Hilafet çağrısı Anayasa’ya aykırı mı?

Türkiye Gençlik Vakfı’nın (TÜGVA) öncülüğünde, Milli İrade Platformu üyesi 308 STK’nın katılımıyla İstanbul- Galata’da gerçekleşen yürüyüşte “Kelime-i Tevhid” bayrağı taşıyan İsmail Aydemir’e yumruk atmasıyla gündeme gelen Ege Akersoy adlı genç “halkı kin ve düşmanlığa tahrik” suçlaması ile tutuklandı. Yaşanan gerilimin ardından Akersoy’un tutuklanması da tartışma yarattı, hilafet talebinin Anayasa’ya göre suç olup olmadığı da. Anayasa Hukukçuları Prof. Dr. Şule Özsoy Boyunsuz ve Prof. Dr. Süheyl Batum, hilafet çağrısının hangi koşullar altında suç teşkil ettiğini Medyascope’a anlattı.

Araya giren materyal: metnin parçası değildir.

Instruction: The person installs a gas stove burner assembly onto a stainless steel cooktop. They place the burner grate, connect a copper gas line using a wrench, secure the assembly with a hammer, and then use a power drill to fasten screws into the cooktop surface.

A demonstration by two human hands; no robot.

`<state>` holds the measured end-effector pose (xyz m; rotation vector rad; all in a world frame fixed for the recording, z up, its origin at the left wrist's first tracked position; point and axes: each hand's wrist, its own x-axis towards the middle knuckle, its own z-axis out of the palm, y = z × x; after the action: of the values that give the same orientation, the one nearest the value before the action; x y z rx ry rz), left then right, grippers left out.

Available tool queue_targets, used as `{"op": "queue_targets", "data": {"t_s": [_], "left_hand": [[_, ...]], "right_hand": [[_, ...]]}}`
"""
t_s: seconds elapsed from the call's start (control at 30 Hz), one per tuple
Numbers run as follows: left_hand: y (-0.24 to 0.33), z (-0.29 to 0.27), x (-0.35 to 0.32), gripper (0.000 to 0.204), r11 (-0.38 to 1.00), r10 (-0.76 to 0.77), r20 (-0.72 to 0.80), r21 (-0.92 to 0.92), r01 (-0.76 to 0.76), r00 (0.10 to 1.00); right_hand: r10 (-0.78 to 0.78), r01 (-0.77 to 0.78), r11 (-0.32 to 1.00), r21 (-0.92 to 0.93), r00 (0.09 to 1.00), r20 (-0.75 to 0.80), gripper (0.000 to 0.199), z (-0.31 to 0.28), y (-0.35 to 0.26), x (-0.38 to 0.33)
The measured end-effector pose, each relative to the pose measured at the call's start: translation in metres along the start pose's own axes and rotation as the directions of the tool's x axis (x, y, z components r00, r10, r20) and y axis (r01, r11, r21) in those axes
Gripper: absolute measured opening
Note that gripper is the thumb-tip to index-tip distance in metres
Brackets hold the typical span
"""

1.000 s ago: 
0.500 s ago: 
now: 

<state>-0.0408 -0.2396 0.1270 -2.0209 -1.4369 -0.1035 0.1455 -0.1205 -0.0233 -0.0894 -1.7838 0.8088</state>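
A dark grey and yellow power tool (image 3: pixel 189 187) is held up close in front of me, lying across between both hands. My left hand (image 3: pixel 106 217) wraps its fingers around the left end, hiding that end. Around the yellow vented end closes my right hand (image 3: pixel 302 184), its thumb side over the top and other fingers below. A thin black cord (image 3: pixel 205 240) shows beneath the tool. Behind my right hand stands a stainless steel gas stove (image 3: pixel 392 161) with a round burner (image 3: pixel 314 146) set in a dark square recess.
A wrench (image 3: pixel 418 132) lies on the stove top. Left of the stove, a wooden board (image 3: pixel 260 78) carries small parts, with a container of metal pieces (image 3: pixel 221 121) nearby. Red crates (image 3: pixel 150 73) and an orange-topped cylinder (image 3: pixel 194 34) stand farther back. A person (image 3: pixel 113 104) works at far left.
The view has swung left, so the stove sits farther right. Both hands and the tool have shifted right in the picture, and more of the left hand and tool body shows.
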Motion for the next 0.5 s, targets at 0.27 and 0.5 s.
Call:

Milli İrade Platformu üyesi 308 sivil toplum kuruluşu (STK) ve AKP Genel Başkanı ve Cumhurbaşkanı Recep Tayyip Erdoğan’ın oğlu Bilal Erdoğan’ın yöneticisi olduğu TÜGVA’nın öncülüğünde “Şehitlerimize Rahmet, Filistin’e Destek, İsrail’e Lanet” yürüyüşü düzenlendi.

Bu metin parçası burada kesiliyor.